La cohésion du monde libre repose sur des principes piliers tels que la collaboration, le partage et la réutilisation des données qui sont permis par les licences libres. Le mot « libre » ne signifie pas « anarchie » ou même « liberté totale de faire ce que l’on veut » ; le monde de la culture libre est un monde où chaque citoyen peut agir tant que ses actions ne nuisent pas à la liberté d’autrui : « notre liberté s’arrête là où commence celle des autres ». S’il possède un fonctionnement différent de celui de la société, il en garde les principes de base, mais il en contient aussi la plupart des vices (les contributeurs ne sont que des humains issus de la société).

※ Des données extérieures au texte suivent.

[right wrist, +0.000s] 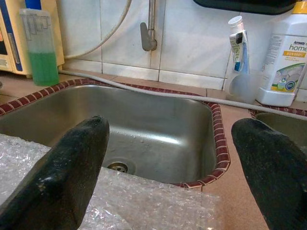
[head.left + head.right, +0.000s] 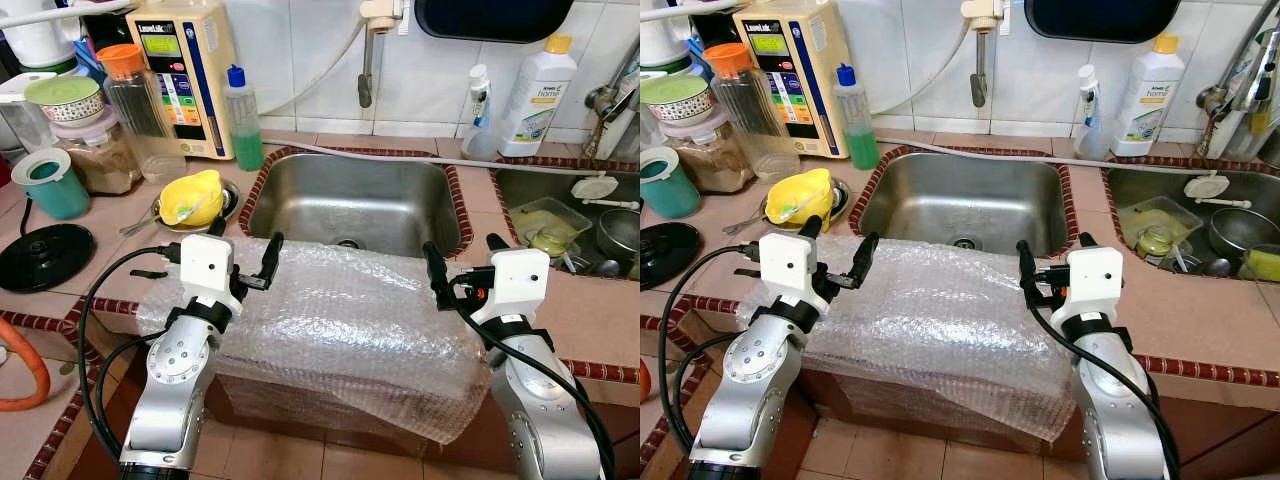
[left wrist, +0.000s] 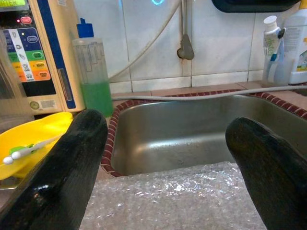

Cela explique cette absence de blancheur pure dans la structure interne de l’iceberg que l’on aimerai tant voir.

Tout le monde peut faire partie de la famille du libre tant qu’il en respecte les règles et ne nuit pas à la liberté des autres et à la cohérence des projets. Cela nécessite d’en avoir compris la philosophie et d’abandonner les idées préconçues et notre individualisme profond pour se tourner vers un esprit de partage et de discussion.